#### What needs to be done
Without pictures, output exactly the lines running from the line containing "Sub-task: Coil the" to the end of the listing below.

#### Records provided
----

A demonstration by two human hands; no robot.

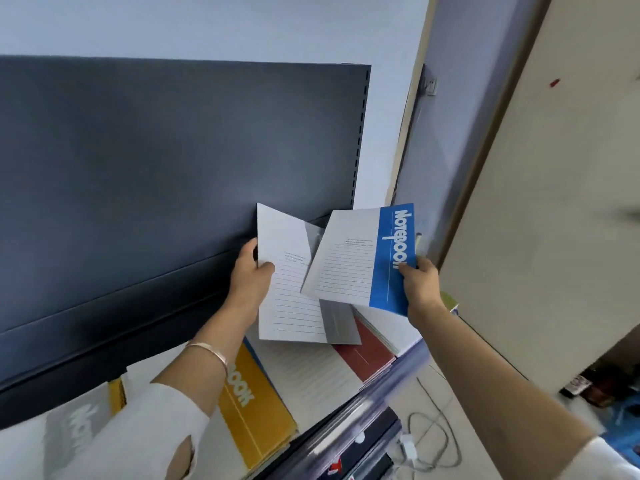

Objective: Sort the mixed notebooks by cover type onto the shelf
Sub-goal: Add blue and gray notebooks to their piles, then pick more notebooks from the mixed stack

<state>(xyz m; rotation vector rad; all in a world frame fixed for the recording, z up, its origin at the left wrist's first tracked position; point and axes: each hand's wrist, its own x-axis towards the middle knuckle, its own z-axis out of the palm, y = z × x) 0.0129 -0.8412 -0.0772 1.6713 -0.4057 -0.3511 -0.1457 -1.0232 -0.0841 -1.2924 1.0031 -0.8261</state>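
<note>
A pale wall point(207, 22) fills 12 o'clock, with a white socket point(430, 85) at 1 o'clock. A cream door point(571, 202) bearing a small red mark point(554, 82) spans 2 to 3 o'clock; at 5 o'clock a grey cable point(437, 427) loops beside a white adapter point(408, 449).

My left hand point(251, 271) grips the left edge of a grey-striped notebook point(292, 306), with my thumb on its lined cover. My right hand point(420, 284) pinches a blue-striped notebook point(356, 258) by its blue edge, and its corner overlaps the grey one. I hold both above the shelf point(388, 386), where a yellow notebook point(256, 403) and a red notebook point(367, 353) lie flat.
</note>
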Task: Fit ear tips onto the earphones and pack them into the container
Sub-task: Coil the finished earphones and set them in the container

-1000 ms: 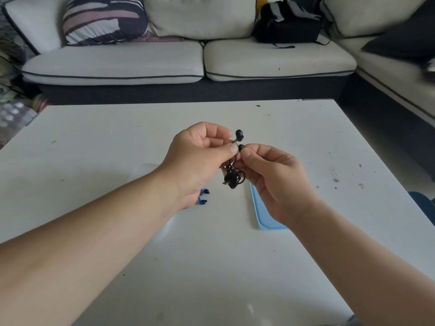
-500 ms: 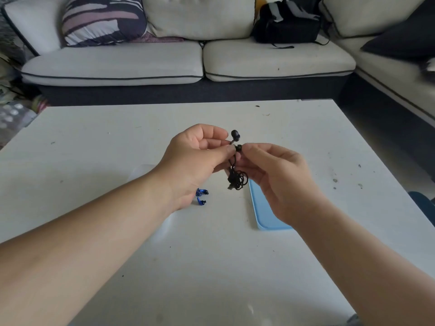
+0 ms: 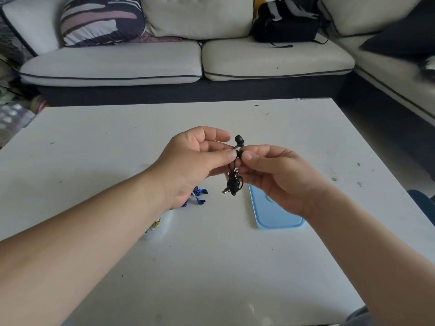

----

#### Reply
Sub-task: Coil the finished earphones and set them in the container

-1000 ms: 
-500 ms: 
+0 ms: 

What has been written here completes the answer.